Whenever a line in the entries includes the word "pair", copy that line out.

[[ Task material open ]]

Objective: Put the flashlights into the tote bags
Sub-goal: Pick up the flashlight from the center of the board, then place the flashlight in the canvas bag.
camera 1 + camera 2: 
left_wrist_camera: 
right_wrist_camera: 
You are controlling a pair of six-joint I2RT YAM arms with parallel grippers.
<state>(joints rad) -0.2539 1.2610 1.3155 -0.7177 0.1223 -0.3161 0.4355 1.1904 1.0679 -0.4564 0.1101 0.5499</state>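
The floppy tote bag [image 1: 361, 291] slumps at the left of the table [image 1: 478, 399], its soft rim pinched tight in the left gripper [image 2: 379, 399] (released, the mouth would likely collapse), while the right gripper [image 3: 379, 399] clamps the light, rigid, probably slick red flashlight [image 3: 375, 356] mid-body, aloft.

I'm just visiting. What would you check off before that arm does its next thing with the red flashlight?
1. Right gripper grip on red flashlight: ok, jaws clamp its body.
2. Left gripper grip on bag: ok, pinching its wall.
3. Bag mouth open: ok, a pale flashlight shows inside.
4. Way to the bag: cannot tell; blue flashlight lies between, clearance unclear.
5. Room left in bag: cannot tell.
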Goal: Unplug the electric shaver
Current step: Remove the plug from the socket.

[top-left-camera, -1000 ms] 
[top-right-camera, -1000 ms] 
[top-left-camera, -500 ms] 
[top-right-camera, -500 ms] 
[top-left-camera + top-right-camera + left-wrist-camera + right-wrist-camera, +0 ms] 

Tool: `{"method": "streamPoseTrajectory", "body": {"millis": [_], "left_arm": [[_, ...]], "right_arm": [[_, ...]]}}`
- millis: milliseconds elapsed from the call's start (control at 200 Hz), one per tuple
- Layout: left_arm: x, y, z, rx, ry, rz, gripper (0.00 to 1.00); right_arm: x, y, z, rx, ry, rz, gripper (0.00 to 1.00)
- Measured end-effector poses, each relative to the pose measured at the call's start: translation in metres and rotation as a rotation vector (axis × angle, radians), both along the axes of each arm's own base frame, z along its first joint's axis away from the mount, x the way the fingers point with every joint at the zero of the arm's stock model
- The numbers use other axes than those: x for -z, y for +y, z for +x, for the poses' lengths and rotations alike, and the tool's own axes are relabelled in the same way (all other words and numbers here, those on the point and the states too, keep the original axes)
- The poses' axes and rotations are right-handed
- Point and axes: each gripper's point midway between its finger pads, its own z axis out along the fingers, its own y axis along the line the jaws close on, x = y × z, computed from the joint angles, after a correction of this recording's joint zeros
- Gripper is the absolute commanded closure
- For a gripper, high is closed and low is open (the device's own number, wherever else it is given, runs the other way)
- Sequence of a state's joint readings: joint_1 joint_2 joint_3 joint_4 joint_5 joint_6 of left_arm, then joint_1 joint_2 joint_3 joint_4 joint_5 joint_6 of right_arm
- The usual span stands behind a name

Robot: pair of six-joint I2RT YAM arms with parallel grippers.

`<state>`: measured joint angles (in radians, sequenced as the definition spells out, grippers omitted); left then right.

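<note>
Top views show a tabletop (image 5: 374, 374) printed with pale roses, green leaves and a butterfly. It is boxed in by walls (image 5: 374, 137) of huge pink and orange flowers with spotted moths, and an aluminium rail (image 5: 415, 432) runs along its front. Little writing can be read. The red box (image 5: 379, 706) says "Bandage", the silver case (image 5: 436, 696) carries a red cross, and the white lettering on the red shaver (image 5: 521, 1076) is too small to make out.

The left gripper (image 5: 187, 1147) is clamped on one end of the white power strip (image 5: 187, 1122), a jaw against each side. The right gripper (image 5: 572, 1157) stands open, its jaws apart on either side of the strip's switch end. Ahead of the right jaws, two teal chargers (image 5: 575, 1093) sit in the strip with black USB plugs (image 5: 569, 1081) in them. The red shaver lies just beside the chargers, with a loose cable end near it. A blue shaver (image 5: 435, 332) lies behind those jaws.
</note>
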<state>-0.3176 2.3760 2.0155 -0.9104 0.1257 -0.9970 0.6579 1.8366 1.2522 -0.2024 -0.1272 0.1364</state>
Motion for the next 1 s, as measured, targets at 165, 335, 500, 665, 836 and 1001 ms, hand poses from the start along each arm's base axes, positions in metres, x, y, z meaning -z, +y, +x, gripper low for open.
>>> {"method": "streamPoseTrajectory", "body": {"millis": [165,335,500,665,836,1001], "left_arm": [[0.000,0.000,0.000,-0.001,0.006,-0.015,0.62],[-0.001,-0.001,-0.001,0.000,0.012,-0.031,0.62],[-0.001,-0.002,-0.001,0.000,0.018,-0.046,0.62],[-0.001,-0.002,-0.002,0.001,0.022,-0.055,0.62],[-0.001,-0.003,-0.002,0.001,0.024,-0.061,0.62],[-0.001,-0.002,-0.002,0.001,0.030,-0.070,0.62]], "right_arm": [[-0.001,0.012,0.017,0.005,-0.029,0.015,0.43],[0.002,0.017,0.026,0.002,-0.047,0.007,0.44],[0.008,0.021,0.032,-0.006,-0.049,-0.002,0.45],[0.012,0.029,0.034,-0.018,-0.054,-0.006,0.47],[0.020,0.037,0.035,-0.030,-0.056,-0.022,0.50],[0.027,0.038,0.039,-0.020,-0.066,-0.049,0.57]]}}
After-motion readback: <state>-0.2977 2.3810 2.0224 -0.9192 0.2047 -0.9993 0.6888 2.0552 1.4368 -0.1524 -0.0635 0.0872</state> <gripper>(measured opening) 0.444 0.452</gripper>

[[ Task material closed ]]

§ **Your solution**
You are controlling a pair of six-joint I2RT YAM arms with parallel grippers.
Robot: pair of six-joint I2RT YAM arms with parallel grippers.

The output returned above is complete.